Galin Tashev

Personal information
- Full name: Galin Stoyanov Tashev
- Date of birth: 2 February 1997 (age 28)
- Place of birth: Nova Zagora, Bulgaria
- Position(s): Defender

Team information
- Current team: Litex Lovech
- Number: 14

Youth career
- Zagorets
- Levski Sofia

Senior career*
- Years: Team / Apps / (Gls)
- 2014–2018: Levski Sofia / 3 / (0)
- 2016: → Nesebar (loan) / 0 / (0)
- 2016–2017: → Etar (loan) / 14 / (0)
- 2017–2018: → Lokomotiv Sofia (loan) / 15 / (0)
- 2018–2020: Montana / 34 / (0)
- 2020: Neftochimic / 10 / (0)
- 2021–2023: Sportist Svoge / 55 / (2)
- 2023–: Litex Lovech / 16 / (0)

International career
- 2014: Bulgaria U17 / 3 / (0)

= Galin Tashev =

Bulgarian footballer

Galin Tashev (Галин Ташев; born 2 February 1997) is a Bulgarian footballer who currently plays as a defender for Litex Lovech.

==Career==
Tashev hasn't made his league debut for the club yet but already took part in 3 matches for the Bulgarian Cup during the 2014–15 campaign.

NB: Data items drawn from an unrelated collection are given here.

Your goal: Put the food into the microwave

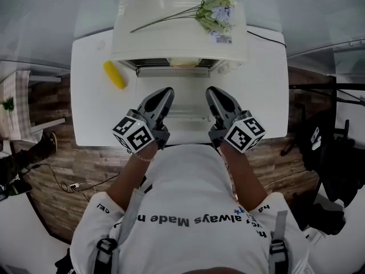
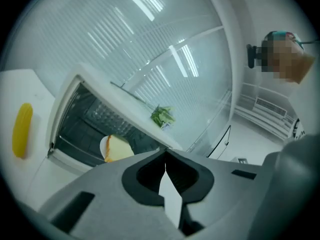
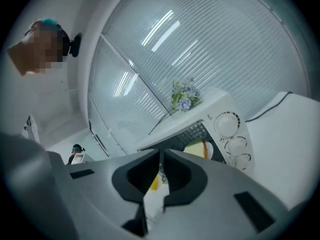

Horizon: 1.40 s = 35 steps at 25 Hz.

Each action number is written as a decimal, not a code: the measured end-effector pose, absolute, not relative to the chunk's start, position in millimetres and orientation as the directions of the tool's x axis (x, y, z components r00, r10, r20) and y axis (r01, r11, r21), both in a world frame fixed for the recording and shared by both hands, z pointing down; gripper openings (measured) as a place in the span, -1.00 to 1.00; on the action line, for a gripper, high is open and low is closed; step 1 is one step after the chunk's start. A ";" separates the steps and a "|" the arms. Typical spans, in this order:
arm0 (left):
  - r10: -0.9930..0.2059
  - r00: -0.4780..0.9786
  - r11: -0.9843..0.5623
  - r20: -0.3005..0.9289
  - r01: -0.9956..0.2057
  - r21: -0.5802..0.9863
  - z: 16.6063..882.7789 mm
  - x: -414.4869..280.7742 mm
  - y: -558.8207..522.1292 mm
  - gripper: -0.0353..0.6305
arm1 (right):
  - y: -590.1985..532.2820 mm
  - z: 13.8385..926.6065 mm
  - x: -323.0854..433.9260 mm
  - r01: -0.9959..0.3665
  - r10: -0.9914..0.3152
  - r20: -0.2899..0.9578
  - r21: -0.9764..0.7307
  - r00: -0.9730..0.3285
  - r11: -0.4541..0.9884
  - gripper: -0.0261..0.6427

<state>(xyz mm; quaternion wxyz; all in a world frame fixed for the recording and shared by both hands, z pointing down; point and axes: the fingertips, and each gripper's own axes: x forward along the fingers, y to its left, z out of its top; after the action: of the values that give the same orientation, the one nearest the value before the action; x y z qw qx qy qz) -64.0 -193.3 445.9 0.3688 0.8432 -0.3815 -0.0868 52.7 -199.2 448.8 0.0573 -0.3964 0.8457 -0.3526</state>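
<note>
head view: left gripper (image 1: 167, 91) and right gripper (image 1: 212, 90) hover above the table (image 1: 91, 119). the bread slice (image 1: 185, 62) lies inside the open microwave (image 1: 179, 33), beyond both tips.
left gripper view: jaws pressed together, empty; bread left of the tips.
right gripper view: jaws together, empty; bread right of the tips.

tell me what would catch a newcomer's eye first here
The white microwave stands open at the back of the table, a yellow slice of food on a plate inside and flowers lying on top. A corn cob lies on the table to its left, and the left gripper and right gripper hang shut and empty before the opening.
</note>
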 end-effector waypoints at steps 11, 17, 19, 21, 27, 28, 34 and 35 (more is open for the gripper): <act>-0.731 0.679 -0.534 0.059 -0.624 0.571 369.0 -60.6 -172.6 -0.86 | -172.9 359.5 45.3 -0.684 -0.702 0.136 -0.413 -0.699 0.601 -0.84; -0.744 0.668 -0.570 0.027 -0.654 0.497 329.1 -58.0 -160.9 -0.86 | -156.9 324.0 38.8 -0.694 -0.695 0.124 -0.307 -0.708 0.652 -0.84; -0.745 0.667 -0.584 0.017 -0.665 0.465 315.8 -57.3 -155.3 -0.86 | -150.8 311.9 36.1 -0.693 -0.691 0.121 -0.273 -0.713 0.667 -0.84; -0.745 0.667 -0.597 0.010 -0.673 0.436 304.3 -55.7 -149.7 -0.86 | -145.1 300.6 34.3 -0.691 -0.687 0.117 -0.248 -0.717 0.679 -0.84; -0.745 0.667 -0.613 -0.003 -0.683 0.398 281.8 -54.6 -139.8 -0.86 | -135.1 272.9 31.6 -0.689 -0.684 0.101 -0.194 -0.723 0.699 -0.84; -0.746 0.666 -0.613 -0.005 -0.685 0.394 279.0 -55.2 -138.9 -0.86 | -133.7 269.1 31.4 -0.689 -0.685 0.099 -0.190 -0.722 0.699 -0.84; -0.751 0.660 -0.616 -0.018 -0.691 0.377 266.7 -57.7 -137.9 -0.86 | -129.4 256.2 29.9 -0.692 -0.686 0.100 -0.165 -0.721 0.703 -0.84; -0.751 0.659 -0.618 -0.022 -0.692 0.374 265.0 -57.9 -138.2 -0.86 | -129.8 255.4 29.6 -0.693 -0.687 0.099 -0.162 -0.720 0.703 -0.84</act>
<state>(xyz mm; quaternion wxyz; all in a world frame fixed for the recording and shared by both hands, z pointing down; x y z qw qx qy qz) -57.9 -138.2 265.0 0.1692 0.8950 -0.4031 -0.0883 29.6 -129.8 255.4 -0.0157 -0.3740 0.9225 -0.0942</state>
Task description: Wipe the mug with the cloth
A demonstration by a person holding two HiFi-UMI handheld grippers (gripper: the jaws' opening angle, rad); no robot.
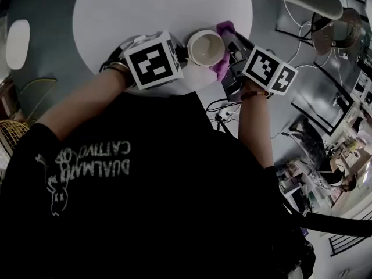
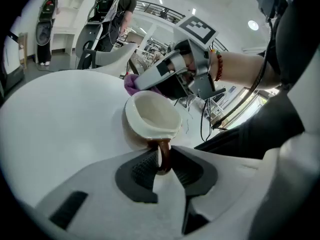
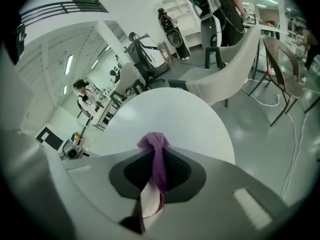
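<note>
The mug (image 2: 152, 115) stood upright on the white table (image 1: 145, 4), near its edge closest to the person. It was judged rigid, glazed, probably slick and breakable, so best held by its brown handle (image 2: 163, 156). The left gripper (image 2: 162, 164) had its jaws narrowed onto that handle from the mug's left, pitched downward, forearm extended. The purple cloth (image 3: 155, 149), judged soft, light and limp, was pinched as a bunch between the closed jaws of the right gripper (image 3: 157, 171). That gripper angled steeply down at the mug's right, cloth against the mug's outer wall.
</note>
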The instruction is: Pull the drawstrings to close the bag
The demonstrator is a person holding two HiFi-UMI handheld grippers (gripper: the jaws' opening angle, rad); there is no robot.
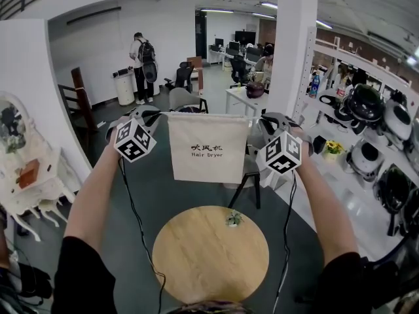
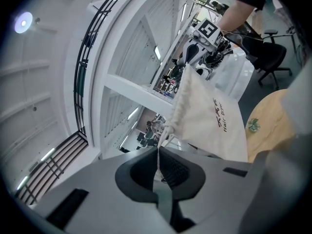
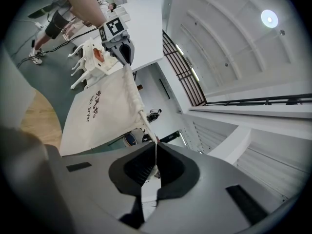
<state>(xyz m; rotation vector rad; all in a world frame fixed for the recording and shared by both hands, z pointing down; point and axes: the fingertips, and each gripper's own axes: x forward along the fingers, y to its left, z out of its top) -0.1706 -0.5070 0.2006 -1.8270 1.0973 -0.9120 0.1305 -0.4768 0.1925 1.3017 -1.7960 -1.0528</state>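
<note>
A cream cloth bag [image 1: 208,148] printed "Hair Dryer" hangs flat in the air above the round wooden table [image 1: 211,254], held up between both grippers. My left gripper [image 1: 156,116] is shut on the left drawstring [image 2: 158,156], which runs from the bag's gathered top corner into its jaws. My right gripper [image 1: 262,120] is shut on the right drawstring [image 3: 155,152] at the bag's other top corner. In the left gripper view the bag [image 2: 209,118] stretches toward the other gripper, and in the right gripper view the bag [image 3: 105,113] does the same.
A small potted plant [image 1: 234,218] stands on the table's far edge. A black chair [image 1: 247,175] sits behind the bag. White shelves with helmets [image 1: 366,106] line the right side, a white pillar [image 1: 291,44] rises behind, and white furniture [image 1: 26,175] stands at left.
</note>
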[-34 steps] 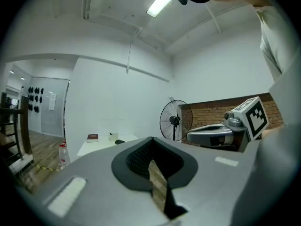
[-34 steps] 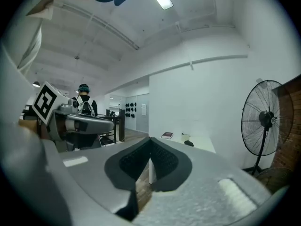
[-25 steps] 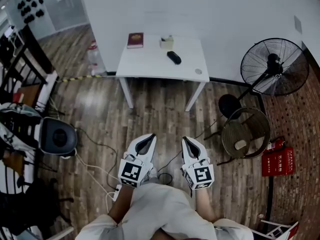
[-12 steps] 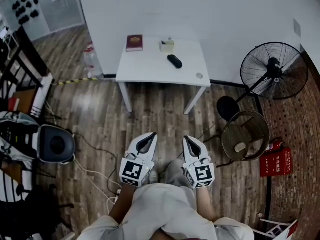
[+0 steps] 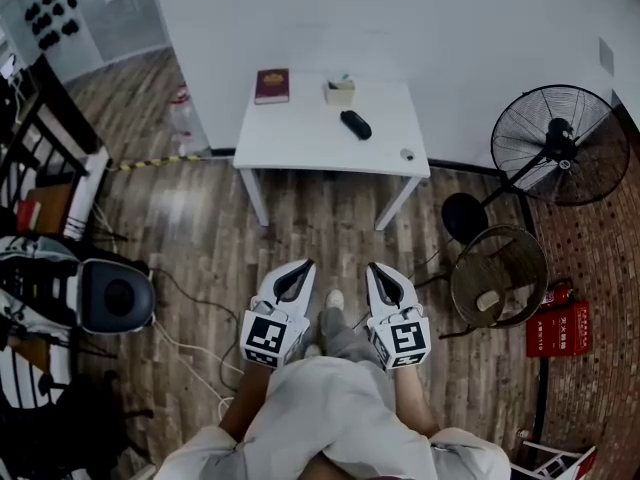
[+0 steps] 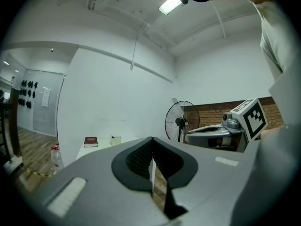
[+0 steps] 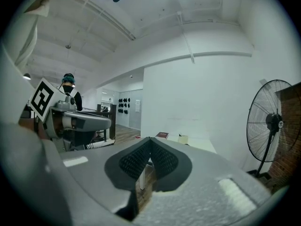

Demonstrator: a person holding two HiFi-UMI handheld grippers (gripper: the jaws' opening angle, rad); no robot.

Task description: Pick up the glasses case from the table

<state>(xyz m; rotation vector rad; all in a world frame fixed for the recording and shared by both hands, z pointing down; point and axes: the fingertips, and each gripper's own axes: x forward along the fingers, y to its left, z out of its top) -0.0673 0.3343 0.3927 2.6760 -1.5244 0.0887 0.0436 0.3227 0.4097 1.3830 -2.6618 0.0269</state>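
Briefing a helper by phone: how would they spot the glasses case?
Find the white table by the wall. Right of its centre lies the glasses case, near a small cream box. It alone is black and oblong; the book is dark red.

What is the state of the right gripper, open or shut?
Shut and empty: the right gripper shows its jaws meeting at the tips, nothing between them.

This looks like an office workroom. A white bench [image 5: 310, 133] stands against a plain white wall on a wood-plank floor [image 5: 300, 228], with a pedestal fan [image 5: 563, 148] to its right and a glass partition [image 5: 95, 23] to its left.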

The first one being against Spartak Varna. The match was won by Levski with 7–1. Tashev started amongst the first 11 in another Cup game against Montana and got on as a substitute against Haskovo.

In June 2017, Tashev was loaned to Lokomotiv Sofia.

In June 2018, Tashev signed with Second League club Montana.